Material supplied.
------------------------------------------------

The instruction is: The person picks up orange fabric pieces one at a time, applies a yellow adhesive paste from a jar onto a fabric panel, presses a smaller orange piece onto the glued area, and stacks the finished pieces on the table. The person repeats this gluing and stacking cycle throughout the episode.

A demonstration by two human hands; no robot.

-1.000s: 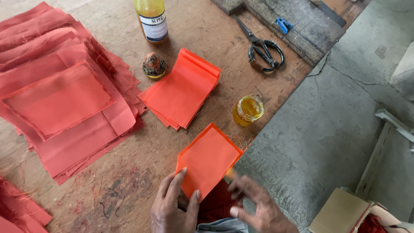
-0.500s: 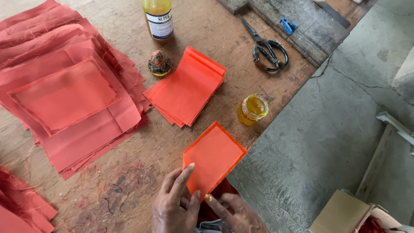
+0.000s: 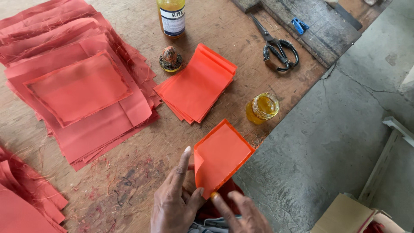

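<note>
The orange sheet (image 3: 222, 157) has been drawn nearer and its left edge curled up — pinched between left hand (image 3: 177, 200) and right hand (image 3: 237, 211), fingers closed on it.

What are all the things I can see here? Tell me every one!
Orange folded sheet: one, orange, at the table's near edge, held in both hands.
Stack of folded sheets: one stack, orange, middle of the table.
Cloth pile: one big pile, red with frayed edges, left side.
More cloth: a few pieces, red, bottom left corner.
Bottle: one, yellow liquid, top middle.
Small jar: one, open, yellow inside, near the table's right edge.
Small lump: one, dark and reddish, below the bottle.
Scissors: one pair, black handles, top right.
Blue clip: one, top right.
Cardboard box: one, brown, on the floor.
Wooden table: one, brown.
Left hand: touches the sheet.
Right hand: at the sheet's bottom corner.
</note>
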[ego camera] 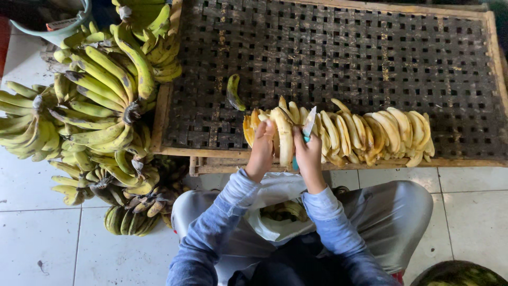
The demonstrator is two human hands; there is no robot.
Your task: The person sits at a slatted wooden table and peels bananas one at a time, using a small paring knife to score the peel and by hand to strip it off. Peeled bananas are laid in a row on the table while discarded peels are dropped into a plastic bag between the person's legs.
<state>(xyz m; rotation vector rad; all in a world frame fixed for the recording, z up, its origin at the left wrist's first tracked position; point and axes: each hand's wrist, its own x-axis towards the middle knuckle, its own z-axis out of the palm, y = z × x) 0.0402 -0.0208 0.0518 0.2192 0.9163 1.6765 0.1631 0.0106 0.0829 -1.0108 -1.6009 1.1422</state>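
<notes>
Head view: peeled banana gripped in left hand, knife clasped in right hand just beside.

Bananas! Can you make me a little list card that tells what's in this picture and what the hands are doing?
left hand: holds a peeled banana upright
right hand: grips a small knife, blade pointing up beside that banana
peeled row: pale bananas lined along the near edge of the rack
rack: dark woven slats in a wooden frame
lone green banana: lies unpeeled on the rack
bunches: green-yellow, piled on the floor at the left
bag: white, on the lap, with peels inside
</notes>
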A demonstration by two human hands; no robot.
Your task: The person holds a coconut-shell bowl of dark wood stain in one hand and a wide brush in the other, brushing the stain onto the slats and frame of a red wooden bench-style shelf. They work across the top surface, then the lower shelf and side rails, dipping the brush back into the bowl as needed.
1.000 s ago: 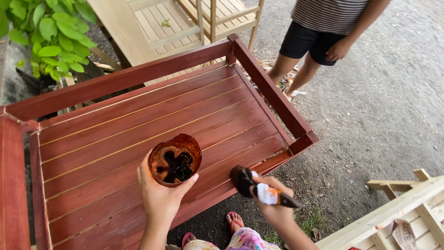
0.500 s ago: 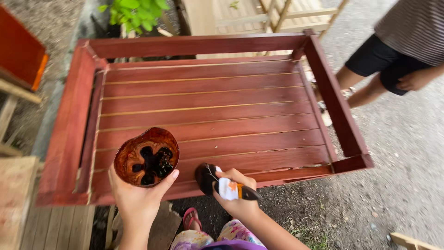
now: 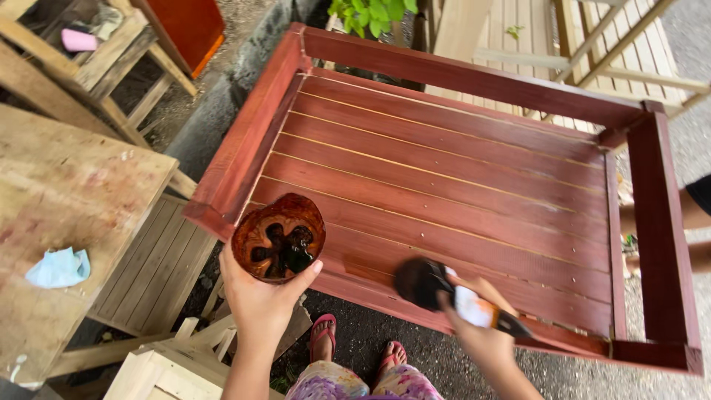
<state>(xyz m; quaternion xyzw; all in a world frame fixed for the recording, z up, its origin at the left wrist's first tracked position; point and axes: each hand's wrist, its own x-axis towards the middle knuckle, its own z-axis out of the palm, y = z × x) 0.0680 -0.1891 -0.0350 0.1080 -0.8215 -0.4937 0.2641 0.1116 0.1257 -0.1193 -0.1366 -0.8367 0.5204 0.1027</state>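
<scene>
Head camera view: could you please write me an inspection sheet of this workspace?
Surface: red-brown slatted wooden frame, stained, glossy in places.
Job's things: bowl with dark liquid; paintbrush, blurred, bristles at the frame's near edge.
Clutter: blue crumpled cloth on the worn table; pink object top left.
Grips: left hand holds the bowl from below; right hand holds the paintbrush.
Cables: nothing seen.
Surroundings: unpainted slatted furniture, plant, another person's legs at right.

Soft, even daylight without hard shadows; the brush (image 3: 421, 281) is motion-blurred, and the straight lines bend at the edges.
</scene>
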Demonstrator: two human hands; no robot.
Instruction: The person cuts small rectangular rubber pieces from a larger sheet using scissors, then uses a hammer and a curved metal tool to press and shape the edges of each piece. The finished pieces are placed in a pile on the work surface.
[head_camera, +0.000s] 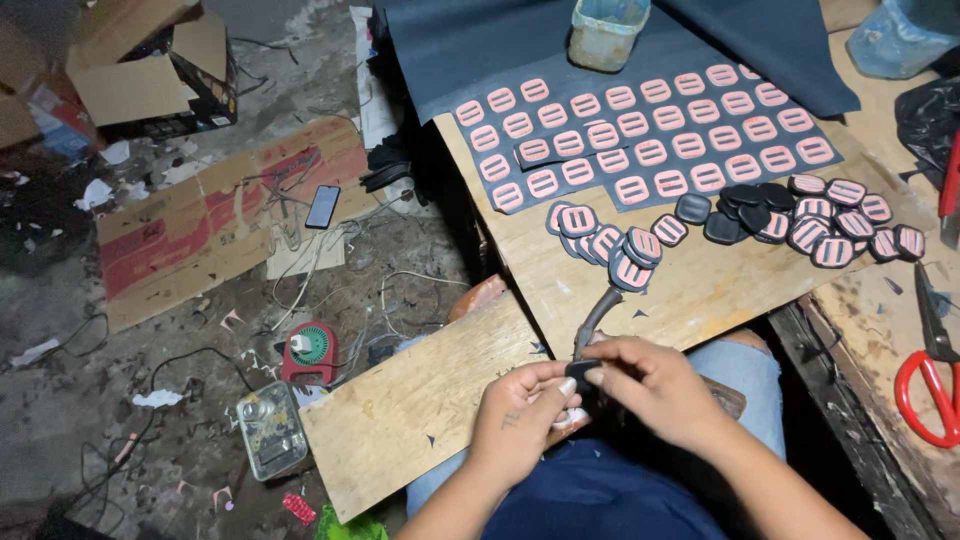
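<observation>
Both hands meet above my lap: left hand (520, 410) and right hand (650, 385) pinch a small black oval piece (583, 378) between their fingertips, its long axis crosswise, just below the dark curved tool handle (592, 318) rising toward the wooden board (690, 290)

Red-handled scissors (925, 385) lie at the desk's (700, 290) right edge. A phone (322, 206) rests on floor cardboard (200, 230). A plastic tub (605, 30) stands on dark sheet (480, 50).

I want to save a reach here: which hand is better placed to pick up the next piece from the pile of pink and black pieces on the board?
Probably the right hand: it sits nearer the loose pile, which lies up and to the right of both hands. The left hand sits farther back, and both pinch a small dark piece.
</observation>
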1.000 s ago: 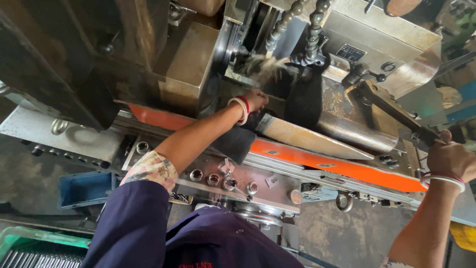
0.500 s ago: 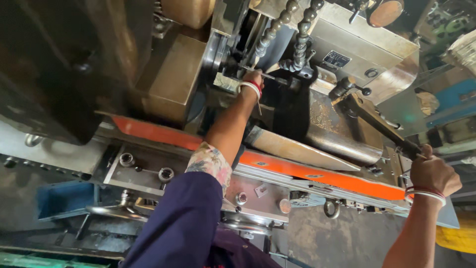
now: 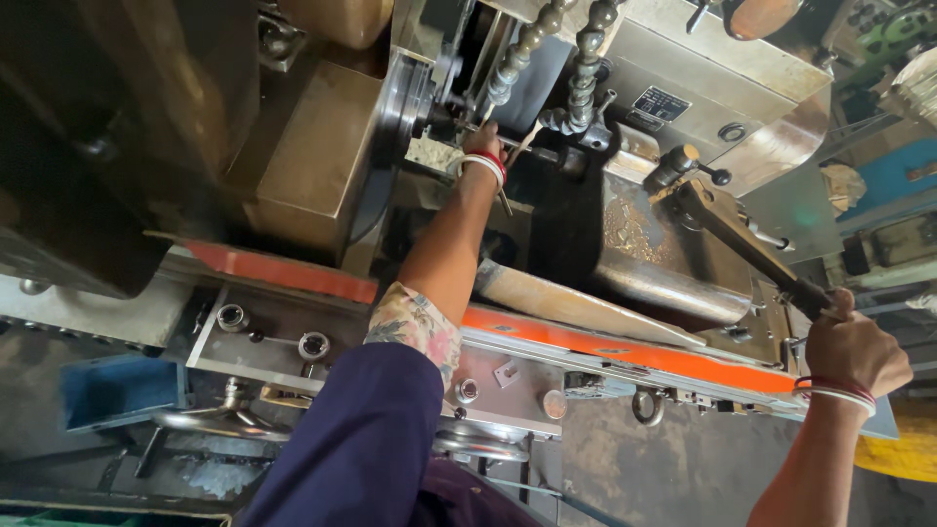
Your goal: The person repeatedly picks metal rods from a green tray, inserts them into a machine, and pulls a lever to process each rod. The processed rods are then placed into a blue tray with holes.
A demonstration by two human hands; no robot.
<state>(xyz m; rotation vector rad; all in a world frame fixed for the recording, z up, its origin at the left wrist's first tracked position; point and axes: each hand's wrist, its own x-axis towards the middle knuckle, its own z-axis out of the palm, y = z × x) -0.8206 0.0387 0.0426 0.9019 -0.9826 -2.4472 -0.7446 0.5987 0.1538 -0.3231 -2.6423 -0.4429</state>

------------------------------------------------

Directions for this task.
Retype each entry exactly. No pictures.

Task solution.
The instruction is: The person picks up orange fabric pieces one at a time, applies a yellow adhesive paste from a jar onto a fabric panel, presses a smaller orange piece onto the glued area, and stacks the finished pieces on the table. The person repeats this gluing and stacking cycle throughout the episode.

A demonstration by two human hands; no robot.

-1.000s: 
-0.500s: 
+0.000s: 

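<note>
The orange sheet (image 3: 222, 157) has been drawn nearer and its left edge curled up — pinched between left hand (image 3: 177, 200) and right hand (image 3: 237, 211), fingers closed on it.

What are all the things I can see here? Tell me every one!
Orange folded sheet: one, orange, at the table's near edge, held in both hands.
Stack of folded sheets: one stack, orange, middle of the table.
Cloth pile: one big pile, red with frayed edges, left side.
More cloth: a few pieces, red, bottom left corner.
Bottle: one, yellow liquid, top middle.
Small jar: one, open, yellow inside, near the table's right edge.
Small lump: one, dark and reddish, below the bottle.
Scissors: one pair, black handles, top right.
Blue clip: one, top right.
Cardboard box: one, brown, on the floor.
Wooden table: one, brown.
Left hand: touches the sheet.
Right hand: at the sheet's bottom corner.
</note>
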[ego camera] 
The demonstrator is two human hands; there is no robot.
Your task: The person sits at a slatted wooden table and peels bananas one at a time, using a small paring knife to score the peel and by hand to strip it off. Peeled bananas are laid in a row on the table while discarded peels are dropped into a plastic bag between the person's legs.
<state>(xyz m; rotation vector rad; all in a world frame fixed for the recording, z up, its origin at the left wrist's first tracked position; point and axes: each hand's wrist, its own x-axis towards the middle knuckle, its own z-axis out of the palm, y = z × x) 0.0402 -0.0208 0.0518 0.2192 0.9163 1.6765 0.1631 0.0106 0.0829 -1.0108 -1.6009 1.1422</state>
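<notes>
Head view: peeled banana gripped in left hand, knife clasped in right hand just beside.

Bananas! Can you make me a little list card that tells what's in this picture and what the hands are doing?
left hand: holds a peeled banana upright
right hand: grips a small knife, blade pointing up beside that banana
peeled row: pale bananas lined along the near edge of the rack
rack: dark woven slats in a wooden frame
lone green banana: lies unpeeled on the rack
bunches: green-yellow, piled on the floor at the left
bag: white, on the lap, with peels inside
</notes>
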A demonstration by two human hands; no robot.
Your task: The person holds a coconut-shell bowl of dark wood stain in one hand and a wide brush in the other, brushing the stain onto the slats and frame of a red wooden bench-style shelf. They work across the top surface, then the lower shelf and side rails, dipping the brush back into the bowl as needed.
1.000 s ago: 
0.500 s ago: 
now: 
<state>(xyz m; quaternion xyzw; all in a world frame fixed for the recording, z up, its origin at the left wrist's first tracked position; point and axes: each hand's wrist, its own x-axis towards the middle knuckle, its own z-axis out of the palm, y = z × x) 0.0680 -0.1891 -0.0350 0.1080 -0.8215 -0.4937 0.2641 0.1116 0.1257 -0.1193 -0.1366 -0.8367 0.5204 0.1027</state>
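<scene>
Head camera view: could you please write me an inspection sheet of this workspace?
Surface: red-brown slatted wooden frame, stained, glossy in places.
Job's things: bowl with dark liquid; paintbrush, blurred, bristles at the frame's near edge.
Clutter: blue crumpled cloth on the worn table; pink object top left.
Grips: left hand holds the bowl from below; right hand holds the paintbrush.
Cables: nothing seen.
Surroundings: unpainted slatted furniture, plant, another person's legs at right.

Soft, even daylight without hard shadows; the brush (image 3: 421, 281) is motion-blurred, and the straight lines bend at the edges.
</scene>
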Demonstrator: two human hands; no robot.
Instruction: The person cuts small rectangular rubber pieces from a larger sheet using scissors, then uses a hammer and a curved metal tool to press and shape the edges of each piece. The finished pieces are placed in a pile on the work surface.
[head_camera, +0.000s] 
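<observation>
Both hands meet above my lap: left hand (520, 410) and right hand (650, 385) pinch a small black oval piece (583, 378) between their fingertips, its long axis crosswise, just below the dark curved tool handle (592, 318) rising toward the wooden board (690, 290)

Red-handled scissors (925, 385) lie at the desk's (700, 290) right edge. A phone (322, 206) rests on floor cardboard (200, 230). A plastic tub (605, 30) stands on dark sheet (480, 50).

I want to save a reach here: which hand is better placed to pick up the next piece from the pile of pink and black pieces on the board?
Probably the right hand: it sits nearer the loose pile, which lies up and to the right of both hands. The left hand sits farther back, and both pinch a small dark piece.
</observation>
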1.000 s ago: 
0.500 s ago: 
now: 
Your goal: The person repeatedly picks metal rods from a green tray, inserts them into a machine, and pulls a lever to process each rod. The processed rods are then placed into a blue tray with holes.
A demonstration by two human hands; no robot.
<state>(xyz m; rotation vector rad; all in a world frame fixed for the recording, z up, its origin at the left wrist's first tracked position; point and axes: each hand's wrist, its own x-axis towards the middle knuckle, its own z-axis out of the palm, y = z × x) -0.8206 0.0387 0.0426 0.9019 -0.9826 -2.4472 -0.7446 0.5987 0.1538 -0.3231 -2.6423 -0.4429</state>

This exercise has been fully answered.